Applied

Chunking

Splitting a document into smaller pieces before embedding and indexing -- so retrieval returns coherent, focused passages instead of entire docs.

First published April 14, 2026

Chunking is where most RAG systems quietly lose. Naive fixed-size chunks split mid-sentence, strand context, and embed meaningless fragments. Good chunking respects document structure: section headings, paragraphs, code blocks.
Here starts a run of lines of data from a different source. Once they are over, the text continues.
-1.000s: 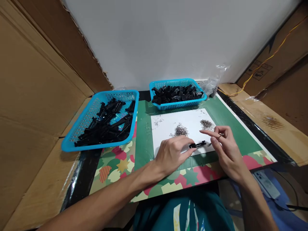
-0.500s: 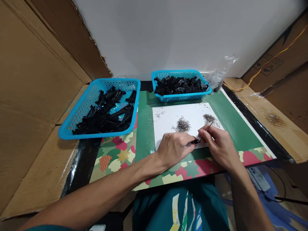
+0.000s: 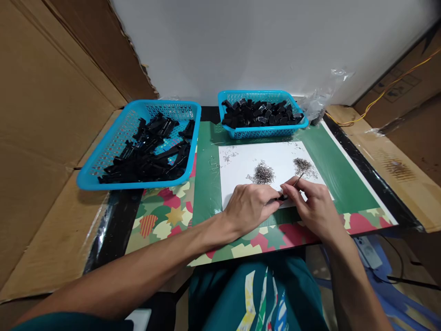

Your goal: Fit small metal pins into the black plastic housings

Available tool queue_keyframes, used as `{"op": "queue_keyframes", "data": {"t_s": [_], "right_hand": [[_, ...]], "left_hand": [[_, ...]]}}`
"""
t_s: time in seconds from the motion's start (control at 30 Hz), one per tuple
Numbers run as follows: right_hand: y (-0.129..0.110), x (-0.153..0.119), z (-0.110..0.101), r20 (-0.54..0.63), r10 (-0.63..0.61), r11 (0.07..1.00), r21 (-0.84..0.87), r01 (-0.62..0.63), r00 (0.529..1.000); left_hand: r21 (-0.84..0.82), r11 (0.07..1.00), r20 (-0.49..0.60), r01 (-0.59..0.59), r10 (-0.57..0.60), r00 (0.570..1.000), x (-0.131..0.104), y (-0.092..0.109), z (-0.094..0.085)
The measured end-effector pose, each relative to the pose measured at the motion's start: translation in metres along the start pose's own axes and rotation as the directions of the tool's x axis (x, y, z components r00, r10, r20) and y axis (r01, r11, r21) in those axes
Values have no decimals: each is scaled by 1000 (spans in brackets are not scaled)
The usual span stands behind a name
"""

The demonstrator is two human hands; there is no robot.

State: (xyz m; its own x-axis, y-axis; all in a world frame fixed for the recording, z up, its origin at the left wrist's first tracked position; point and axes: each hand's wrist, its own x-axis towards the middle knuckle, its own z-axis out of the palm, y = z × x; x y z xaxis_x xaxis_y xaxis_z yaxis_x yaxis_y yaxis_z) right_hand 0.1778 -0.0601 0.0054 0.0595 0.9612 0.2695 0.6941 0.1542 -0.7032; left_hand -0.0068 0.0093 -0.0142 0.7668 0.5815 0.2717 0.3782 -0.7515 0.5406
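Note:
My left hand (image 3: pixel 248 208) rests at the front edge of the white sheet (image 3: pixel 237 172), its fingers closed on a small black plastic part (image 3: pixel 283 197) that they mostly cover. My right hand (image 3: pixel 313 202) meets it there, thumb and forefinger pinching a thin metal tool, apparently tweezers (image 3: pixel 299 179). The upper end of the tool slants up to the right; the end near the black part is hidden by fingers. Just beyond my hands lie a pile of tiny bent metal pieces (image 3: pixel 263 173) and a smaller, darker pile of metal pieces (image 3: pixel 302 164).
A blue basket (image 3: pixel 90 168) with long black plastic parts stands at the left. Another blue basket (image 3: pixel 263 134), at the back, holds short black parts. Beside it is a clear plastic bag (image 3: pixel 315 105). Cardboard walls (image 3: pixel 44 101) flank the table, whose green covering (image 3: pixel 347 179) shows around the sheet.
The view has tilted slightly, shifting the scene up. My hands stay together at the sheet's front edge, and less of the black part shows between them.

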Motion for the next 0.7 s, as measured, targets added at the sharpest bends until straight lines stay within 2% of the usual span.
{"op": "queue_keyframes", "data": {"t_s": [0.23, 0.33, 0.47, 0.53, 0.7], "right_hand": [[1, -1, 12, -11, -19, 997, 69, 20, 1000], [0, 3, 13, -129, -22, 991, 129, 39, 991], [9, 12, 0, -377, 68, 973, 229, 22, 924], [19, 17, -11, -407, 145, 959, 281, -28, 902], [47, 17, -30, -419, 249, 965, 183, -187, 873]], "left_hand": [[-72, 995, 7, 66, -65, 998, 0, -1, -4], [-103, 994, -66, 44, -51, 996, -1, 0, -5], [-130, 991, -144, -20, 1, 990, -5, 4, -7], [-123, 992, -136, -9, -8, 991, -8, 5, -8], [-200, 979, -127, 45, -71, 989, -8, 5, -11]]}}
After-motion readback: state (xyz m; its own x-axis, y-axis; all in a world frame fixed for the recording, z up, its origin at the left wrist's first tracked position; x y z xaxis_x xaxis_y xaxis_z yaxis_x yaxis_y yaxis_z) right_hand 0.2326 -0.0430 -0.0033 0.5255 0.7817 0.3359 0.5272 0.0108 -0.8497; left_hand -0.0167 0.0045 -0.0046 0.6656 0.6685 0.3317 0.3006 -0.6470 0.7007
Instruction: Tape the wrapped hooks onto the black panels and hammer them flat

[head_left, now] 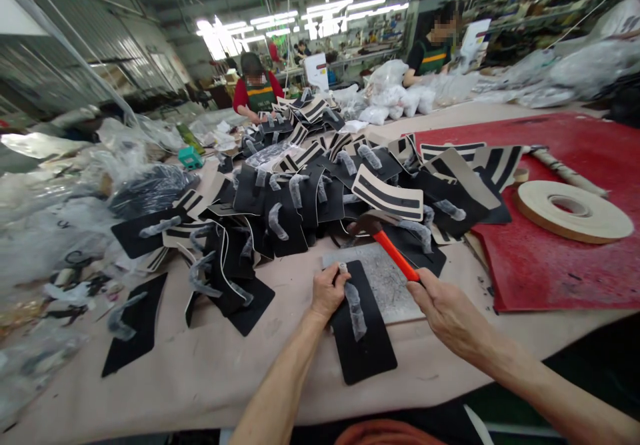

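Observation:
My right hand (pixel 440 301) is wrapped around the orange handle of a hammer (pixel 395 253). The hammer's dark head is raised to the left, above the far side of a grey slab (pixel 385 278). On the slab and the table edge lies a black panel (pixel 370 351) with a plastic-wrapped handle (pixel 356 311) along its middle. My left hand (pixel 327 291) is closed at the panel's far end, pinching a small upright metal piece (pixel 343 268); most of it is hidden by my fingers. The hammer head and the metal piece are apart.
A large pile of similar black panels (pixel 285 218) spreads beyond my hands. To the right, a roll of tape (pixel 575 208) rests on a red sheet (pixel 540 271). Plastic bags (pixel 50 231) crowd the left. Two people work across the table.

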The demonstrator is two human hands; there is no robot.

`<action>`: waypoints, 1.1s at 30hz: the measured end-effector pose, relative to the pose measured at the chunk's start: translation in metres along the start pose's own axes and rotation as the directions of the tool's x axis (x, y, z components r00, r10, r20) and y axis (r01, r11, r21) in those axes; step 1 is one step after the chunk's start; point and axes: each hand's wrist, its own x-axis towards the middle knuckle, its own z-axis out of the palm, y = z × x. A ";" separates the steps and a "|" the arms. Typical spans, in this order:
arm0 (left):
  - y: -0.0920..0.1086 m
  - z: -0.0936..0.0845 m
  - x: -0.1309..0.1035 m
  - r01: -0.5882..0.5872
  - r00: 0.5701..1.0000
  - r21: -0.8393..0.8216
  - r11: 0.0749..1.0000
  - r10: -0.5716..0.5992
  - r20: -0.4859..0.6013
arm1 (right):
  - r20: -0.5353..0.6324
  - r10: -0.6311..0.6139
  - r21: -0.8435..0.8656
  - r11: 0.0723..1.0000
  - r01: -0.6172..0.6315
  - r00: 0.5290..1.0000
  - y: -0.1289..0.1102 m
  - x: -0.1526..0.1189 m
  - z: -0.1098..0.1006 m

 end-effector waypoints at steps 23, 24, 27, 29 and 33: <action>-0.005 0.002 -0.002 -0.033 0.999 0.014 0.999 0.033 0.023 | 0.143 0.030 -0.508 0.860 0.048 0.989 0.041 0.012 -0.012; -0.005 0.002 -0.002 -0.029 0.999 0.009 1.000 0.029 0.016 | 0.157 0.038 -0.464 0.885 0.039 0.987 0.049 0.015 -0.013; -0.006 0.002 -0.002 -0.017 1.000 0.000 1.000 0.017 0.011 | 0.173 0.101 -0.493 0.870 -0.003 0.980 0.065 0.025 -0.006; -0.006 0.002 -0.002 -0.015 1.000 -0.002 1.000 0.015 0.010 | 0.078 0.049 -0.635 0.772 0.011 0.996 0.063 0.031 0.007; -0.006 0.001 -0.003 -0.009 1.000 0.004 1.000 0.009 0.014 | -0.059 -0.225 -0.599 0.787 0.145 0.973 0.022 0.031 0.052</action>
2026 practice: semantic chunking (split at topic boundaries via embedding similarity), parent-document retrieval (embed small chunks, but return the surrounding parent section at generation time), hierarchical chunking (index at multiple granularities). Classic fixed 512-token chunks are a last resort.

Example Prompt

# Recursive character-based chunker with overlap
from langchain_text_splitters import RecursiveCharacterTextSplitter

splitter = RecursiveCharacterTextSplitter(
    chunk_size=800,
    chunk_overlap=150,
    separators=["\\n## ", "\\n### ", "\\n\\n", "\\n", ". ", " ", ""],
)

chunks = splitter.split_text(doc_text)
# Each chunk respects heading/paragraph boundaries where possible,
# falls back progressively to smaller splits only if needed.

When to use it

  • Documents longer than your embedding model's effective context
  • Retrieval quality correlates with chunk focus (too big = noisy embedding, too small = missing context)
  • Diverse document types (mix code, prose, tables)

When NOT to use it

  • Docs are already short and focused -- chunk = whole doc
  • You're splitting on character counts without respecting structure (regression)